Please give the listing again in full, leaving out its images.

_COLLECTED MATERIAL_
[Start of section]
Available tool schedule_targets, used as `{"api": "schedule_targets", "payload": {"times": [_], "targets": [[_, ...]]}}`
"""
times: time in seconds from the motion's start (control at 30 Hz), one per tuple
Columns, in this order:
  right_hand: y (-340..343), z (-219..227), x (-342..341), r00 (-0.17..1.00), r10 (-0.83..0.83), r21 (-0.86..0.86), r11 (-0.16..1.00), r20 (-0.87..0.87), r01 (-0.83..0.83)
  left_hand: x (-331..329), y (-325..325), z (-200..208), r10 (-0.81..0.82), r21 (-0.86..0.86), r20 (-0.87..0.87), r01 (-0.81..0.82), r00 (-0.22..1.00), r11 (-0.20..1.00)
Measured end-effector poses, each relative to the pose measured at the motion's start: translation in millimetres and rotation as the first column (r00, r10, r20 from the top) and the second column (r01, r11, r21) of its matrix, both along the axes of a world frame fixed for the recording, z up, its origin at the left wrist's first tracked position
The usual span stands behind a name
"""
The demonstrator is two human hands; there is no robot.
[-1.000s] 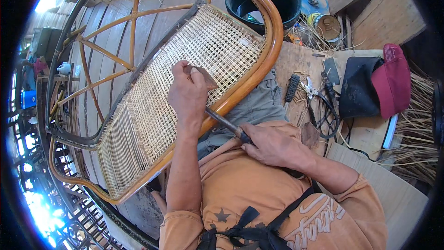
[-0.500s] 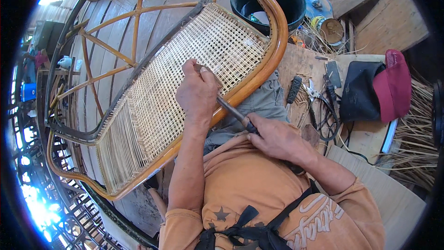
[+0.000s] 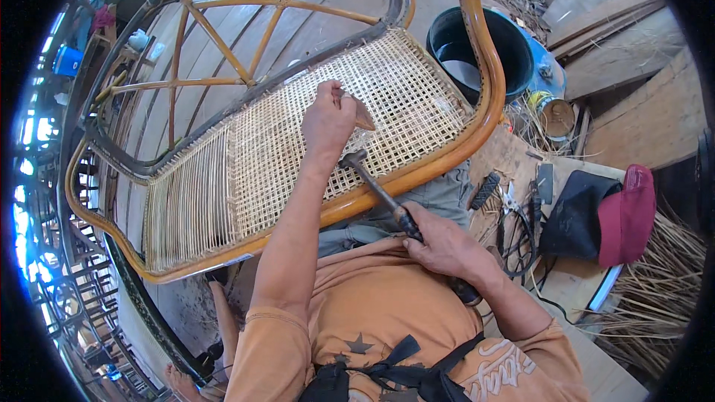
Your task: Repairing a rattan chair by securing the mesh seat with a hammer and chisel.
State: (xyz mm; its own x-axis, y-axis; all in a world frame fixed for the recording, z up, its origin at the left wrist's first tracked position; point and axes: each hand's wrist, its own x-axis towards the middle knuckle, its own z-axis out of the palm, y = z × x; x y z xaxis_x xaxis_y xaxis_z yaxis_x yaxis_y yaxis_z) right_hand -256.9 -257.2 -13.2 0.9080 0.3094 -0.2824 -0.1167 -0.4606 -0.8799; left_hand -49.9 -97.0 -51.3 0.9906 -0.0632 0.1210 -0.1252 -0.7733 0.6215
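A panel of pale woven cane fills a curved rattan frame that lies slantwise before me. Over its middle, my left hand pinches a flat brown piece with a pointed end, perhaps wood; its upper part is hidden by the fingers. My right hand is wrapped round the black grip of a hammer. The hammer's head lies over the near part of the weave, just below the left hand and apart from the brown piece. Toward the left, the panel has only close parallel strands.
A dark bucket stands beyond the frame's right end, with an open tin near it. To my right are pliers, a black cord, a black-and-maroon cloth item and loose cane strips. Crossed rattan bars rise behind the panel.
My left hand and the hammer head have come apart, so the head and the brown piece now show more clearly. The whole view has turned, shifting the frame and bucket to the right.
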Motion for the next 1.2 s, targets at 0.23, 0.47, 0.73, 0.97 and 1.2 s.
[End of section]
_EXERCISE RESPONSE_
Available tool schedule_targets, used as `{"api": "schedule_targets", "payload": {"times": [_], "targets": [[_, ...]]}}`
"""
times: time in seconds from the motion's start (control at 30 Hz), one per tuple
Columns, in this order:
  right_hand: y (-340..343), z (-219..227), x (-342..341), r00 (-0.17..1.00), r10 (-0.83..0.83), r21 (-0.86..0.86), r11 (-0.16..1.00), r20 (-0.87..0.87), r01 (-0.83..0.83)
  left_hand: x (-331..329), y (-325..325), z (-200..208), r10 (-0.81..0.82), r21 (-0.86..0.86), r20 (-0.87..0.87), r01 (-0.81..0.82), r00 (-0.22..1.00), r11 (-0.20..1.00)
Measured end-effector poses, each relative to the pose measured at the motion's start: translation in millimetres and rotation as the first column (r00, r10, r20 from the top) and the second column (r01, r11, r21) of its matrix, both along the axes of a world frame fixed for the recording, z up, its origin at the left wrist's first tracked position
The usual span stands behind a name
"""
The demonstrator is two human hands; there is no robot.
[-1.000s] 
[-0.500s] 
[+0.000s] 
Your task: Repairing a rattan chair by securing the mesh seat with a hammer and chisel.
State: (xyz mm; its own x-axis, y-axis; all in a world frame fixed for the recording, z up, its origin at the left wrist's first tracked position; point and axes: each hand's wrist, its own x-axis towards the middle knuckle, its own z-axis out of the palm, y = z × x; x y z xaxis_x xaxis_y xaxis_z yaxis_x yaxis_y yaxis_z) right_hand -256.9 -257.2 -13.2 0.9080 0.3094 -0.2824 -0.1167 -0.4606 -0.8799; left_hand -49.9 -97.0 -51.3 0.9906 -0.0632 0.1210 -0.1252 -0.7733 0.6215
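A panel of pale woven cane fills a curved rattan frame that lies slantwise before me. Over its middle, my left hand pinches a flat brown piece with a pointed end, perhaps wood; its upper part is hidden by the fingers. My right hand is wrapped round the black grip of a hammer. The hammer's head lies over the near part of the weave, just below the left hand and apart from the brown piece. Toward the left, the panel has only close parallel strands.
A dark bucket stands beyond the frame's right end, with an open tin near it. To my right are pliers, a black cord, a black-and-maroon cloth item and loose cane strips. Crossed rattan bars rise behind the panel.
My left hand and the hammer head have come apart, so the head and the brown piece now show more clearly. The whole view has turned, shifting the frame and bucket to the right.
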Motion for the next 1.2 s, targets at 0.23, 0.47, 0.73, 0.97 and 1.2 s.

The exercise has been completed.